SARA: Semantically Adaptive Relational Alignment for Video Diffusion Models
Jiesong Lian, Zixiang Zhou, Ruizhe Zhong, Yuan Zhou, Qinglin Lu, Rui Wang, Long Hu, Yixue Hao, Baoru Huang

TL;DR
SARA introduces a semantically adaptive relational alignment method for video diffusion models, enhancing prompt relevance and interaction fidelity by selectively distilling token relations based on text-conditioned saliency.
Contribution
It proposes a novel adaptive supervision routing mechanism that improves fine-grained text alignment and motion quality in video diffusion models.
Findings
SARA outperforms SFT, VideoREPA, and MoAlign on VBench benchmarks.
SARA improves both text alignment and motion quality.
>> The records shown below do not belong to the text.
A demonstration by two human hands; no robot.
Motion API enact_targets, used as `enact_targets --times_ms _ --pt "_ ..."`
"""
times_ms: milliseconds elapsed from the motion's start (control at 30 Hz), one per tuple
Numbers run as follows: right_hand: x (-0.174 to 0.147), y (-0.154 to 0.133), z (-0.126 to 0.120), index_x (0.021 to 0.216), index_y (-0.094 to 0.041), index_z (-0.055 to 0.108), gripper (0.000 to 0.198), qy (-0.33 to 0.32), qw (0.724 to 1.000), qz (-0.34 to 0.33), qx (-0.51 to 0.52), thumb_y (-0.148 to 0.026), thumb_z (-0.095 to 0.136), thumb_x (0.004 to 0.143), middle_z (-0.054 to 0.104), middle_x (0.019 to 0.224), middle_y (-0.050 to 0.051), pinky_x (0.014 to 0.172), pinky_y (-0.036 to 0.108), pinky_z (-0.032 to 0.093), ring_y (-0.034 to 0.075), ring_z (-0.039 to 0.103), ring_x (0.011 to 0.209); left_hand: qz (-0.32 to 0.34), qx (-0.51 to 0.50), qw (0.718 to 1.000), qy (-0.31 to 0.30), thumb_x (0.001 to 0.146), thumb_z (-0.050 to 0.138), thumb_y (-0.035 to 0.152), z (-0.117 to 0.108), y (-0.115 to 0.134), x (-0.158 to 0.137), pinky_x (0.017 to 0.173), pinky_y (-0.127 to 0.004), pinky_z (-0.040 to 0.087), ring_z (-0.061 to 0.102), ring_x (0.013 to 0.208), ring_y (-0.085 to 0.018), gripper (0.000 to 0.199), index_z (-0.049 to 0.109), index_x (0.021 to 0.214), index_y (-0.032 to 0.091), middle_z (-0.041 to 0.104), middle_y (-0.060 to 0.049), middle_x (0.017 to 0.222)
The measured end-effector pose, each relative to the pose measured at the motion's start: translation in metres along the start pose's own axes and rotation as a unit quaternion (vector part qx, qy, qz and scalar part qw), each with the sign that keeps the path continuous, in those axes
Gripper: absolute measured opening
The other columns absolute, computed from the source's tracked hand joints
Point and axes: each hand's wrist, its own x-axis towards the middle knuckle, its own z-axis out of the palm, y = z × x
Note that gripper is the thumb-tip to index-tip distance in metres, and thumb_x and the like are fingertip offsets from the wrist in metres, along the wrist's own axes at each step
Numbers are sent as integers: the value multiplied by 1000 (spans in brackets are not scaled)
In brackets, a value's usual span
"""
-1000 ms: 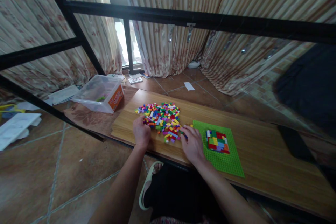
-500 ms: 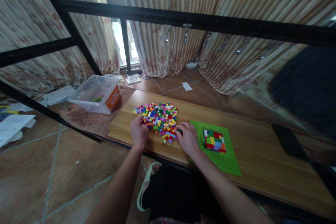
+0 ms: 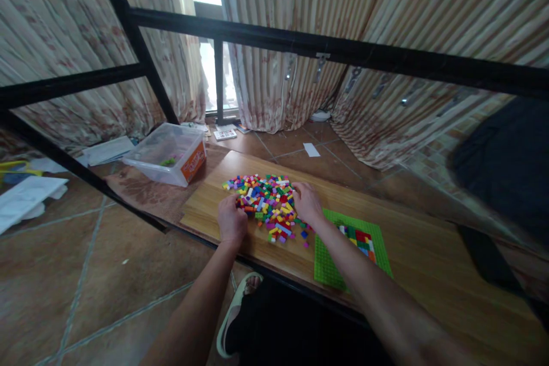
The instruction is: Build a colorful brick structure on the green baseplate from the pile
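A loose pile of small multicoloured toy building bricks [image 3: 268, 200] lies on the wooden board. My left hand [image 3: 233, 221] rests at the pile's left edge, its fingers curled closed; whatever they hold is hidden. At the right edge of the pile, my right hand [image 3: 307, 204] has its fingers bent down among the bricks, drawn together, and I cannot make out what is in them. Under my right forearm lies a green studded baseplate [image 3: 328, 266]. A block of joined coloured bricks [image 3: 363, 238] sits on it, partly covered by the forearm.
A clear plastic box [image 3: 160, 154] with an orange label stands beyond the board's left end. The wooden board [image 3: 422, 251] stretches to the right. A black metal frame [image 3: 274, 39] crosses in front of the curtains [image 3: 278, 91]. Papers lie on the tiled floor.
My right hand has moved up and away along the pile's right edge, its forearm now over the baseplate. A blue brick and a pink one now show apart near the baseplate. The view has shifted slightly.
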Motion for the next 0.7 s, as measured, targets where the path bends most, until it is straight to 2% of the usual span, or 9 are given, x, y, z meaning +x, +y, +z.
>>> enact_targets --times_ms 133,233,333,467,700 --pt "25 -1 9 119 -15 62 33 -35 999 -16 5 -20 45 91 62 120 12 100 34 38 22 53 114 -4 -8 1000 -1 72 44 4 1 -1 0 96 -38 45 57 106 -25 44 66 109 14 67 -11 108" --pt "30 -3 16 116 -16 64 32 -64 997 -40 0 -22 45 92 60 122 12 103 35 36 21 52 116 -6 -18 1000 3 72 44 5 2 -1 0 97 -38 44 57 108 -24 42 66 107 16 67 -11 109" --pt "22 -5 19 114 -18 66 30 -70 996 -61 -2 -23 47 91 60 122 11 103 36 37 21 53 115 -2 -27 1000 7 71 45 5 1 -1 0 97 -37 43 56 107 -23 40 67 103 18 67 -9 107" --pt "4 -6 16 109 -18 68 28 -59 995 -81 16 -23 49 89 62 119 11 100 36 40 21 54 113 14 -42 999 7 71 45 5 0 0 -1 94 -37 44 57 102 -23 30 67 85 20 68 -7 97" --pt "-14 -11 -6 92 -20 71 25 -92 987 -121 53 -24 47 92 69 99 6 86 32 45 18 61 94 13 -49 999 12 71 45 4 -1 1 -1 88 -35 44 56 91 -23 22 60 71 20 66 -6 86"
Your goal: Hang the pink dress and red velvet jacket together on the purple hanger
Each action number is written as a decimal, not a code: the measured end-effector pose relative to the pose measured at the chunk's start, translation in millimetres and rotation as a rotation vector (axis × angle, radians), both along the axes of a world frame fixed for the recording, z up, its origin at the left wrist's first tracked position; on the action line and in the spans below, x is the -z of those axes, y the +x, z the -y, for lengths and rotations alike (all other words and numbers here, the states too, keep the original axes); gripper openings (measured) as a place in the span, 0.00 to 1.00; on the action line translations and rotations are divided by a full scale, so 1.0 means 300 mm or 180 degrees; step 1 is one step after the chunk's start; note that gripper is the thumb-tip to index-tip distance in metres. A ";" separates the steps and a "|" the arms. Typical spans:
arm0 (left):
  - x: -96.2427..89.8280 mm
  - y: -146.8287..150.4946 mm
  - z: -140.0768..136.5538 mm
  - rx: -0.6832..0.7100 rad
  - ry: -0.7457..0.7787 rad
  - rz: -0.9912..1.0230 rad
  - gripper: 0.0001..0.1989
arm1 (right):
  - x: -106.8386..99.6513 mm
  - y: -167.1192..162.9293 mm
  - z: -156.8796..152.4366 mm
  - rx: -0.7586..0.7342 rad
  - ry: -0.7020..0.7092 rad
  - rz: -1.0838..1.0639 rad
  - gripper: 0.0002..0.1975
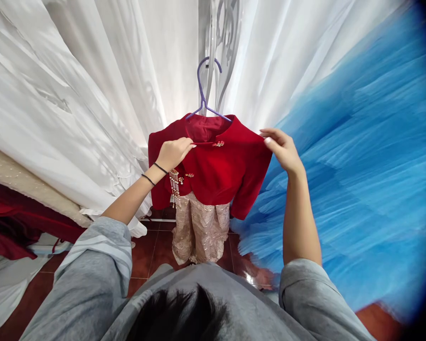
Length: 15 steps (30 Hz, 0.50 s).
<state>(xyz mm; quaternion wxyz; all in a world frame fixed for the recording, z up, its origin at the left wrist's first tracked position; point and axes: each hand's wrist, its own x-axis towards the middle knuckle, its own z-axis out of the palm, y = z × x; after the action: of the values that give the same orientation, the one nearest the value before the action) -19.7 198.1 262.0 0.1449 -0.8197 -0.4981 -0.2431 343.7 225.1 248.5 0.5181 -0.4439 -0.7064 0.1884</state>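
Note:
A red velvet cropped jacket (pixel 218 166) with a stand collar and knotted buttons hangs on a purple hanger (pixel 203 97). My left hand (pixel 173 152), with two black bands at the wrist, is closed in a pinch on the jacket's front edge below the collar. At the shoulder on the right, my right hand (pixel 284 148) pinches the jacket's edge between thumb and fingers. A beaded tassel ornament (pixel 175 187) dangles at the jacket's left front. Below the jacket shows a pale pink-gold patterned skirt (pixel 202 229).
The hanger hooks onto a white metal rack (pixel 211 47). White gowns (pixel 102 85) fill the left and back, and a blue tulle dress (pixel 369 161) spreads along the right. Dark red fabric (pixel 10 222) lies at the far left, above reddish floor tiles (pixel 142 255).

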 end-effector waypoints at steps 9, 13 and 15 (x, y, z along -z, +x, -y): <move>0.136 0.000 0.024 0.0042 -0.0120 0.0473 0.13 | 0.194 -0.271 0.224 0.2008 0.0843 0.0870 0.21; 0.327 -0.042 0.136 -0.0717 -0.0102 0.2412 0.13 | 0.433 -0.463 0.381 0.0804 0.0047 0.0598 0.15; 0.454 -0.038 0.189 -0.1472 -0.0667 0.3708 0.12 | 0.541 -0.562 0.401 0.0184 -0.0806 -0.0166 0.13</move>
<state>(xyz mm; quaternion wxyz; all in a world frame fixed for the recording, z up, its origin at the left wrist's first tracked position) -31.1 141.3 125.8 -0.1821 -0.4341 -0.6806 -0.5615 175.0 104.9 86.2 0.4813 -0.5209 -0.6502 0.2726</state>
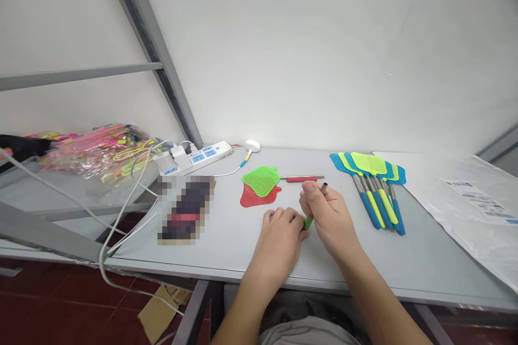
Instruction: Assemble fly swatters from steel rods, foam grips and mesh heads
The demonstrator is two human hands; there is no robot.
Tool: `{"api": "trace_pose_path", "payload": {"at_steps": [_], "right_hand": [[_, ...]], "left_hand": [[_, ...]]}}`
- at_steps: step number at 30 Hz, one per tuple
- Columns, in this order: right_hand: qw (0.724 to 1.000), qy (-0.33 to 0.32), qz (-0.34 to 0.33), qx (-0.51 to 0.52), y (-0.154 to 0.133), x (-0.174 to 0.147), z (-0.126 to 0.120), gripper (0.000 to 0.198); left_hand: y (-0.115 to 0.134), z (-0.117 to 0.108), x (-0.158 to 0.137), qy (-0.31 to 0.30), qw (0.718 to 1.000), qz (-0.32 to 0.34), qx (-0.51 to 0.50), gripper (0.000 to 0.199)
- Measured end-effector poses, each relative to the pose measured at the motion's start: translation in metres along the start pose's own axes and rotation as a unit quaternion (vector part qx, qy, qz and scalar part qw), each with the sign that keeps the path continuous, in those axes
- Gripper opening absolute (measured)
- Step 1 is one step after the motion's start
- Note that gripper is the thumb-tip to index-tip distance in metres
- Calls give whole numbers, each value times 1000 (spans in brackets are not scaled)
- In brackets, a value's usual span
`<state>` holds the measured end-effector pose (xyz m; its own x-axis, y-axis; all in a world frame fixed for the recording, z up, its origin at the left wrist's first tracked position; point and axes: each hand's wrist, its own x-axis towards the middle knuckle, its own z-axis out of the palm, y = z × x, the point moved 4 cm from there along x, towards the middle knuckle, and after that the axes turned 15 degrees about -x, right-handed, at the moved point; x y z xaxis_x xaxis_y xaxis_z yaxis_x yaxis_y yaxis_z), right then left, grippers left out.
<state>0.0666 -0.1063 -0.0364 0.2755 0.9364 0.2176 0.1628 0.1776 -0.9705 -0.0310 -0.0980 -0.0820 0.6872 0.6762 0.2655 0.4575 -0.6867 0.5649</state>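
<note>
My right hand [329, 215] is closed in a fist around a metal rod [324, 187], whose dark end pokes out above the thumb. Below that fist shows a short piece of green handle grip [308, 222]. My left hand [280, 237] is low over the table with its fingers curled around the grip's lower end; its fingertips are partly hidden. Just beyond my hands lie a green mesh fly swatter head [261, 180] and, partly under it, a red mesh swatter head [256, 198]. A red handle grip [301, 179] lies alongside a thin metal rod [320, 177].
Several assembled blue and yellow fly swatters [376, 188] are stacked at the right, beside a white plastic sheet [477, 199]. A power strip [202, 157] with cables and a blurred-out dark object [188, 210] are at left. Bagged colourful items [101, 148] fill a side shelf.
</note>
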Motion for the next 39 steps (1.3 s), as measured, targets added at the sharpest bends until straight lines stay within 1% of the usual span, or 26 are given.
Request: {"api": "trace_pose_path", "payload": {"at_steps": [9, 14, 19, 23, 28, 33, 36, 39], "right_hand": [[1000, 1, 18, -16, 5, 1, 5, 48], [1000, 12, 2, -12, 7, 0, 1, 48], [999, 5, -3, -31, 8, -2, 1, 47], [1000, 5, -3, -17, 9, -3, -1, 46], [999, 17, -23, 23, 12, -6, -6, 46], [1000, 16, -19, 14, 11, -4, -7, 46], [998, 27, -26, 54, 7, 1, -13, 50], [984, 93, -28, 148, 0, 5, -29, 54]], "left_hand": [[2, -5, -1, 0, 1000, 4, -7, 17], [2, -5, -1, 1, 1000, 3, -4, 13], [4, -6, -1, 0, 1000, 5, -6, 15], [4, -5, -1, 4, 1000, 10, -2, 13], [3, -3, -1, 2, 1000, 12, 3, 6], [3, -4, 0, 3, 1000, 14, 2, 6], [4, -5, 0, 7, 1000, 13, 0, 8], [5, -7, 0, 13, 1000, 12, -17, 9]]}}
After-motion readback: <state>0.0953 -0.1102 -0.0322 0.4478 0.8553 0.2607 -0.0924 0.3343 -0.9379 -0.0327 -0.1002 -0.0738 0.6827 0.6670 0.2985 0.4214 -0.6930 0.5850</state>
SARA achieves better results in a blind user study.
Abstract
Recent video diffusion models (VDMs) synthesize visually convincing clips, yet still drop entities, mis-bind attributes, and weaken the interactions specified in the prompt. Representation-alignment objectives such as VideoREPA and MoAlign improve fine-grained text following by distilling spatio-temporal token relations from a frozen visual foundation model, but their pairwise supervision budget is allocated by visual or motion cues rather than by how relevant each pair is to the prompt. We present SARA, Semantically Adaptive Relational Alignment, which keeps token-relation distillation (TRD) on a frozen VFM target and adds a text-conditioned saliency that decides which token pairs carry supervision. A lightweight Stage 1 aligner is trained with per-entity SAM 3.1 mask supervision and an InfoNCE regulariser, and its continuous saliency is fused into TRD through a pair-routing operator…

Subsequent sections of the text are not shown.